The Ministry of National Defense said yesterday it would pay NT$103.18 million (US$3.4 million) in compensation to the family of an air force serviceman who was wrongly executed 14 years ago for the rape and murder of a young girl.
The sum takes into consideration Chiang Kuo-ching’s (江國慶) detention of 314 days and his execution for a rape and murder he did not commit, the ministry said.
The compensation was calculated based on Ministry of the Interior statistics that show an average life expectancy of 77 years in Taiwan, it added.
Photo: Huang Li-hsiang, Taipei Times
The compensation sum will be finalized if no objections are raised by the Supreme Prosecutors’ Office or by Chiang’s mother, Wang Tsai-lien (王彩蓮), within 20 days, the ministry said.
In 1996, Chiang was accused of raping and killing a five-year-old girl at the Air Force Combat Command in Taipei. He confessed to air force counterintelligence officers that he had committed the crime and was later convicted and sentenced to death. Chiang was executed in 1977 at the age of 21.

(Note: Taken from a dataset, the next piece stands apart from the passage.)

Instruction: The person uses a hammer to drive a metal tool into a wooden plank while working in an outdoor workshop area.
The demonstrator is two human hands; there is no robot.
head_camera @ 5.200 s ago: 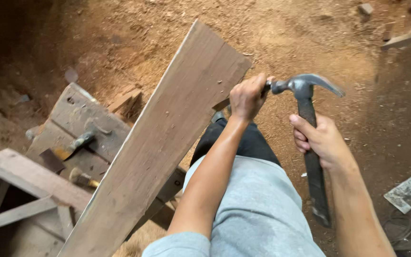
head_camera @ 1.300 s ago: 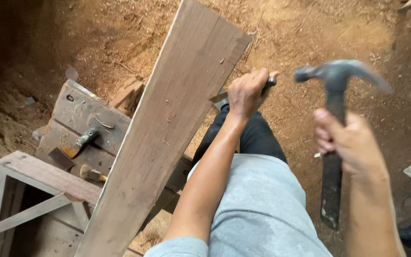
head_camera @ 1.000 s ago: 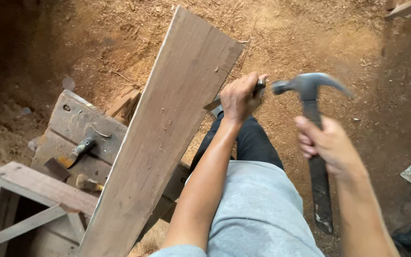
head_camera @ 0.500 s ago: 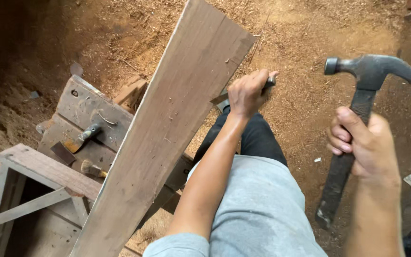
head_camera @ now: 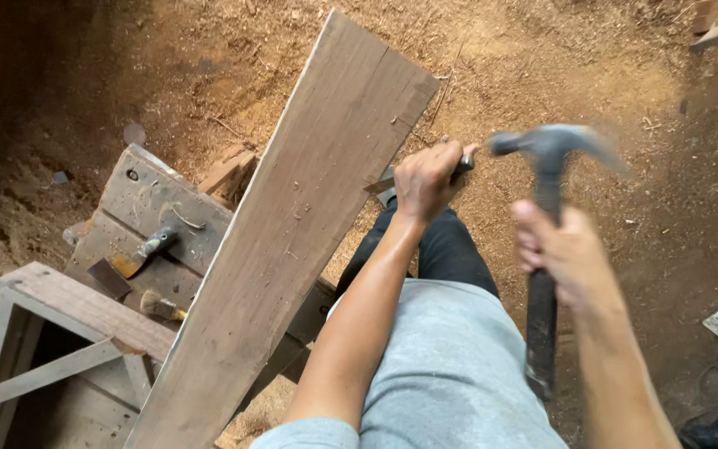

However, in a posthumous retrial of the case last month a military court acquitted Chiang of the charges, ruling that his confession had not been given freely and was not admissible. Furthermore, the evidence presented in the case, such as the suspected murder weapon and a tissue stained with the child’s blood, was not conclusive and had not been subject to modern forensic examination, the court ruled.
Once the compensation is settled, the Northern Military District Court will assemble a compensation review committee of legal experts and military court judges to determine whether the military officials involved in the case should be responsible for paying the compensation.
Evidence and documents from the case will be sent to the Supreme Military Court and the Military Supreme Prosecutors’ Office to -determine whether the military officials mismanaged the initial investigation and subsequent trials of the case.
Responding to the compensation ruling, Wang yesterday said all the money in the world cannot bring back her son, adding that the ruling had depressed her more than ever, since all she ever wanted was to claim her son’s innocence.
Wang said she would continue to press charges against former defense minister Chen Chao-min (陳肇敏), who was chief of the Air Force Combat Command at the time.
Media reports in January said that Chen had violated the Code of Court Martial Procedure by erroneously referring Chiang’s case to the counterintelligence agency instead of the judiciary.